Features

Just Say “Pickaxe”

Peter Batten writes about core interests . . .

A few days ago the postman brought me a copy of the novel ‘Conversations with Friends’ by the Irish writer Sally Rooney (pictured). I had ordered the novel because I had heard it mentioned so many times over the previous few months.

Why should this be important for me? Because reading has been a fundamental part of my life. When I was about three years old my grandmother began to teach me to read. Relatives have told me that in order to boost my confidence she told me, “If you do not recognise a word just say, ‘pickaxe’ and carry on.” It seems to have worked because my first teacher at primary school found that I could read quite fluently.

So my grandmother gave me a love of reading which has lasted for 80 years. But I have mentioned this gift to raise a deeper issue. For many years while working in Adult Education I was shocked by the many people who had no core interest in their lives. That sounds rather pretentious, but what does it mean? Obviously, we all hope to be living our lives within a social group composed of our family, our close relatives, our friends and many acquaintances. That cannot be guaranteed, as my work with the Neighbourhood Care Scheme taught me several years ago. But if we are lucky enough to have that kind of social support, what more do we need? I believe we can all benefit from a ‘core interest’ which plays an important role in our identity. “What do you mean by identity?” I hear someone saying. The answer would require a very long essay. Some examples will have to suffice. For one of my former school friends cricket has been central to his life; he played till he was over 60; he followed the fortunes of his county and England; in his retirement he travelled abroad to support England; he even became the Scorer for his county. That is an extreme case.

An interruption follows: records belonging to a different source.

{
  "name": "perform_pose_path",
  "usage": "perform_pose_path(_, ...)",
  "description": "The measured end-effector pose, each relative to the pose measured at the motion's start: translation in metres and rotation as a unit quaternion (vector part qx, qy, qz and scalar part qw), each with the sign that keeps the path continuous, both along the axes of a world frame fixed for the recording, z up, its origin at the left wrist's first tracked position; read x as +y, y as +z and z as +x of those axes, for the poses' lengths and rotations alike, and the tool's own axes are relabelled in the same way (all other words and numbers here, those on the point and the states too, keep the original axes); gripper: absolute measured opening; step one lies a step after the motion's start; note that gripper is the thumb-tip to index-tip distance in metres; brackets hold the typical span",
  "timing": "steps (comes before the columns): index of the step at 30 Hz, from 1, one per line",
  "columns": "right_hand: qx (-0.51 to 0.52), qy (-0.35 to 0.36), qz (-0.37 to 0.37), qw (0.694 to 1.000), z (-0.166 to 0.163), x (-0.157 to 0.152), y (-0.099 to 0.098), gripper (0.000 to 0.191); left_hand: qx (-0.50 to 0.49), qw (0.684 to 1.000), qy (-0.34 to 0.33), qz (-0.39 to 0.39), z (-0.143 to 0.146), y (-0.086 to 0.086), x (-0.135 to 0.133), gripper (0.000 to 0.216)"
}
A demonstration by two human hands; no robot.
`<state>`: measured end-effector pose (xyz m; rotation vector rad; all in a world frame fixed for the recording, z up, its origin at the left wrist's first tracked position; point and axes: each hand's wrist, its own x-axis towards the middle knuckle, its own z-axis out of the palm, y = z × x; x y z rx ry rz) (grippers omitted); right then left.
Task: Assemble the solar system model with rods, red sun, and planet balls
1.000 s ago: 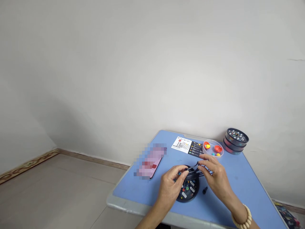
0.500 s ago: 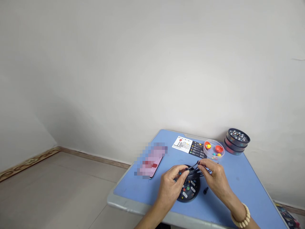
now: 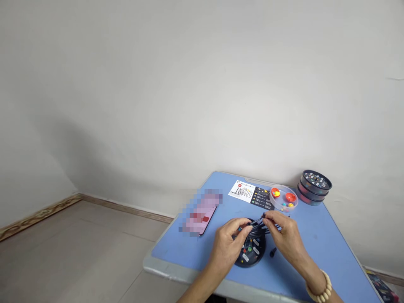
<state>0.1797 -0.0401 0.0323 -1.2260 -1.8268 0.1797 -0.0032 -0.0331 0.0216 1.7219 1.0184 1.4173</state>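
Holding: both hands pinch thin black rods (image 3: 263, 225) above a round black tray (image 3: 251, 250); the rods are between the two sets of fingertips.
Right hand: the right hand (image 3: 285, 240) has thumb and forefinger closed on the far end of the rods, near the upper tip; the other fingers are loosely bent. A bead bracelet (image 3: 322, 288) is on this wrist.
Left hand: the left hand (image 3: 229, 246) has fingertips closed on the near end of one rod, just at the left of the right-hand pinch. How many rods it holds I cannot tell, they overlap.
Under the grip: the black tray lies on the blue table (image 3: 318, 244), directly below the rods, with small coloured beads and white labels inside.
Beside the grip: a small black peg (image 3: 272, 252) lies on the table just right of the tray, below the right hand.
Change: compared with one second ago, the hands and rods are almost in the same place; only the left fingertips are a little closer to the right ones. I judge the fitting of the rods is in progress, not finished.
Beyond the grip: a clear dish (image 3: 283, 198) with orange cups, an instruction sheet (image 3: 251, 194) at its left, stacked round trays (image 3: 314, 187) further right.
Left of the grip: a blurred phone (image 3: 201, 212), well apart.
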Motion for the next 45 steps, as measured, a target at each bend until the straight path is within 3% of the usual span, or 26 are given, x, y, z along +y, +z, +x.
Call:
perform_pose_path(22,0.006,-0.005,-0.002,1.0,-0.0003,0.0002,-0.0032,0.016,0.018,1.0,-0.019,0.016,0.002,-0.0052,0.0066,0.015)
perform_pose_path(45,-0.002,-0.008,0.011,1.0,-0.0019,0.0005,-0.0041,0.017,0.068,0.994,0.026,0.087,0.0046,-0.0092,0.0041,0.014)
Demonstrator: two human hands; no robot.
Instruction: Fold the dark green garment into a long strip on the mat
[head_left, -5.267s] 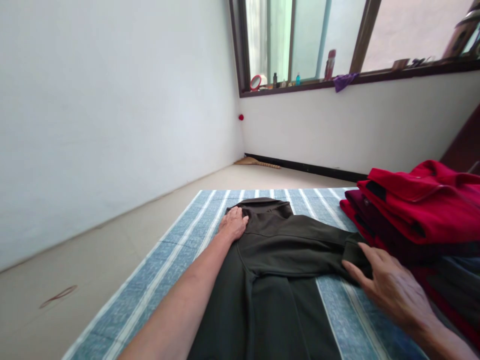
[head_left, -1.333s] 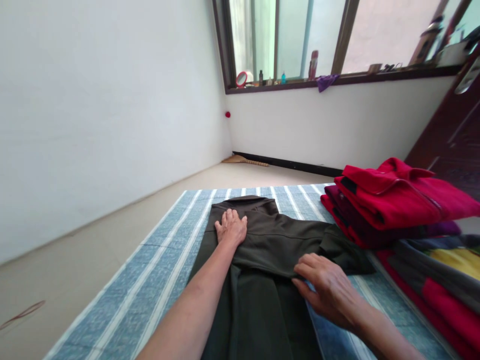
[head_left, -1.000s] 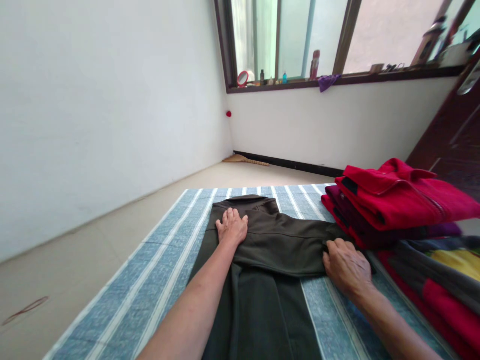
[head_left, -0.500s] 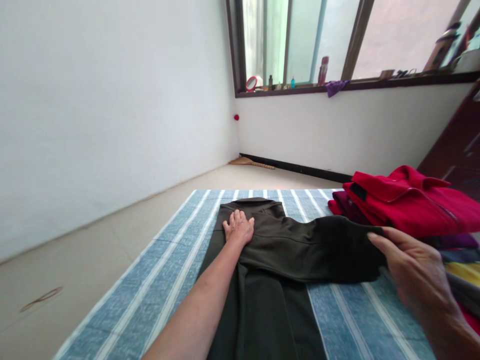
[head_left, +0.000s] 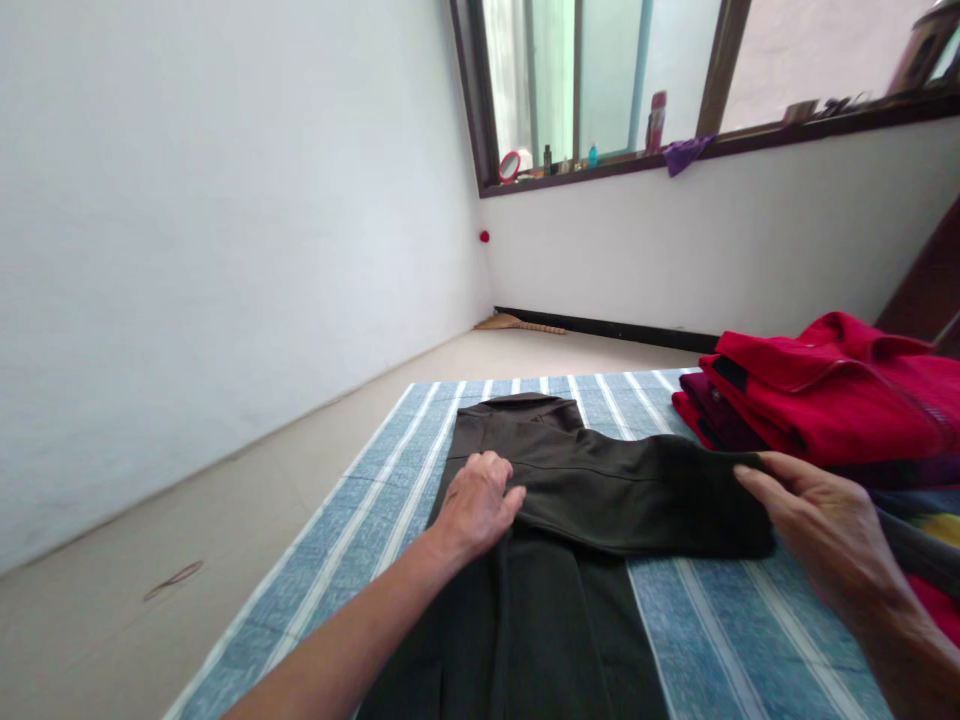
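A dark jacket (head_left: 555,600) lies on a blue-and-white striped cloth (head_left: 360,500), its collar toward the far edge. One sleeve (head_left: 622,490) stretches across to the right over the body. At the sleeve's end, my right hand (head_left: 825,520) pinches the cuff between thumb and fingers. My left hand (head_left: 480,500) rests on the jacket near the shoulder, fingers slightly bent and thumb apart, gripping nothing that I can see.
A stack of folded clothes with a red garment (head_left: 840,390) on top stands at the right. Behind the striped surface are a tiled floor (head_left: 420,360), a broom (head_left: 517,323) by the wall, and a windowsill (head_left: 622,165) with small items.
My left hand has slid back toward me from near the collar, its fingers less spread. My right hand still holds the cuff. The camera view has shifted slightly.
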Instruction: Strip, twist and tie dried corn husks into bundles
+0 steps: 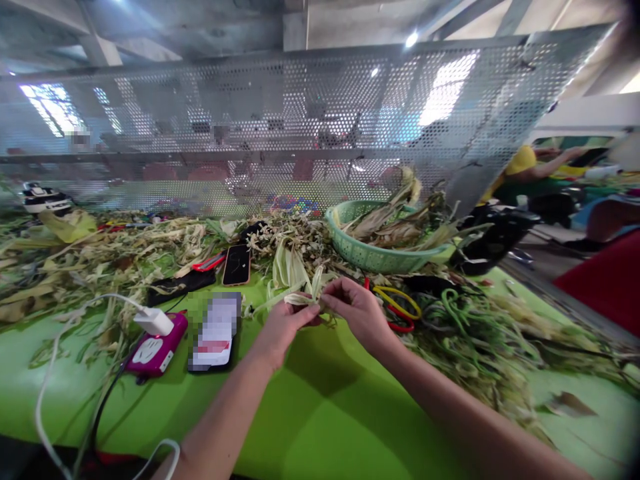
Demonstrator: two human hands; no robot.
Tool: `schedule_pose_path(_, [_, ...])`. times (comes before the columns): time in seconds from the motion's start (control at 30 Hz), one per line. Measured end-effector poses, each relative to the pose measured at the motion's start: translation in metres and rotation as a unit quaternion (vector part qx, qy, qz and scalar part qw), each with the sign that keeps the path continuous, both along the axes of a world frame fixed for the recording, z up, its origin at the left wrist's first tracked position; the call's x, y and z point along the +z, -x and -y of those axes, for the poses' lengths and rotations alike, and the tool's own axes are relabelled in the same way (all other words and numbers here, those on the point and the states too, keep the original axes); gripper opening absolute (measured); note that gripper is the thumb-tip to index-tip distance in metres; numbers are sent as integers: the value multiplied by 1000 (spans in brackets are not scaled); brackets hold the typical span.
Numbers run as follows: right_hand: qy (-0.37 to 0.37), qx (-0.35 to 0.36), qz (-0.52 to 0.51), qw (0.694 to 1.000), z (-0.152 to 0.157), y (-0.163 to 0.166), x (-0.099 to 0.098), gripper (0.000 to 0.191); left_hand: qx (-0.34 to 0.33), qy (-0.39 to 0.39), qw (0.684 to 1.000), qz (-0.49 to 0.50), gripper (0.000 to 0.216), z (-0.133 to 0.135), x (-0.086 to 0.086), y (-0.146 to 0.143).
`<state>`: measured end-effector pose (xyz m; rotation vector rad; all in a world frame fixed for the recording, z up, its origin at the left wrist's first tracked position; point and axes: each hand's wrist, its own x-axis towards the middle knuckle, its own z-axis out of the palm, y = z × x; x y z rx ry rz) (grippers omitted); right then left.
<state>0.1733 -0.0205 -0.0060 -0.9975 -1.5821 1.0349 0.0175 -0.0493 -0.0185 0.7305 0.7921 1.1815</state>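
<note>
My left hand (285, 327) and my right hand (357, 310) meet over the bright green table (320, 413). Both pinch the same pale strip of dried corn husk (305, 297), fingers closed on it. Longer husk leaves (290, 267) fan up behind my fingers. Just right of my right hand lie scissors with yellow and red handles (397, 307).
A green plastic basket (373, 253) holds husks at the back. Husk scraps cover the left and right of the table. A pink power strip with a white charger (155, 343), two phones (216, 333) (237, 264) and cables lie left. A perforated metal screen (310, 127) stands behind; another person (530, 167) sits far right.
</note>
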Motion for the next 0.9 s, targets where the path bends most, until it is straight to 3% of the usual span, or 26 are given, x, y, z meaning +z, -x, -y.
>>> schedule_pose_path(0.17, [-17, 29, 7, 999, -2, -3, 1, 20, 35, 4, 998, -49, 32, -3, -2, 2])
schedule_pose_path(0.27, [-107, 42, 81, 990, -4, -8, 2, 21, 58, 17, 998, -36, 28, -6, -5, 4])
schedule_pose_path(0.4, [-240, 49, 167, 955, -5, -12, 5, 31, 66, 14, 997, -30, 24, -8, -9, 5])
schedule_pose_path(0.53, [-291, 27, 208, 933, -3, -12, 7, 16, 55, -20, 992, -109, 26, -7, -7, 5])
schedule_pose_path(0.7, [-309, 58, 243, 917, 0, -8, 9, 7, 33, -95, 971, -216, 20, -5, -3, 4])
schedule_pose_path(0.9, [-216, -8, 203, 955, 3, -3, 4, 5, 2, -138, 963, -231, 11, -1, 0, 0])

I could offer examples from Model Aircraft to Ceramics, from Languages to Woodwork, and so on.

Why do many people fail to find this kind of interest? The question worries me. I do not wish to turn this article into a sermon, but my work in Adult Education gave me a deep conviction that such interests, pursued as a balanced part of adult life, make a vital contribution to mental health and stability. Ideally, a core interest should begin early, probably in the teen age years, but it is never too late. Sadly, I have met many people who began to be aware of this gap in their lives only in retirement.

To my delight, quite a few of them found an interest even at this late stage in their lives. A chance meeting, a newspaper article, a television programme, a U3A class have all led to new interests and new satisfactions.

I was very lucky. My grandmother’s teaching created a lifelong reader. Then a chance meeting led to a love of jazz and 35 years as a semi-professional jazz musician alongside my regular jobs in education. But I also met Tony Tanner. We were students at the same college, studying English Literature. We became friends and spent many hours discussing our subject. We also played together in jazz bands. He was a very capable pianist and I was beginning to play the trumpet. After University we went our separate ways and soon lost touch. He went on to be a Professor at Cambridge and a specialist in American Literature, also writing prefaces to Jane Austen novels and all of Shakespeare’s plays. At that time I was very unsettled in my private life and had no idea how I would earn a living. Now that I look back I realise how influenced I was by Tony’s intense interest in literature.  He left me with a compulsion to study literature for the rest of my life, whatever else I did. Meeting him gave me the core interest which my grandmother’s kindness had sent me in search of at the very beginning of my life.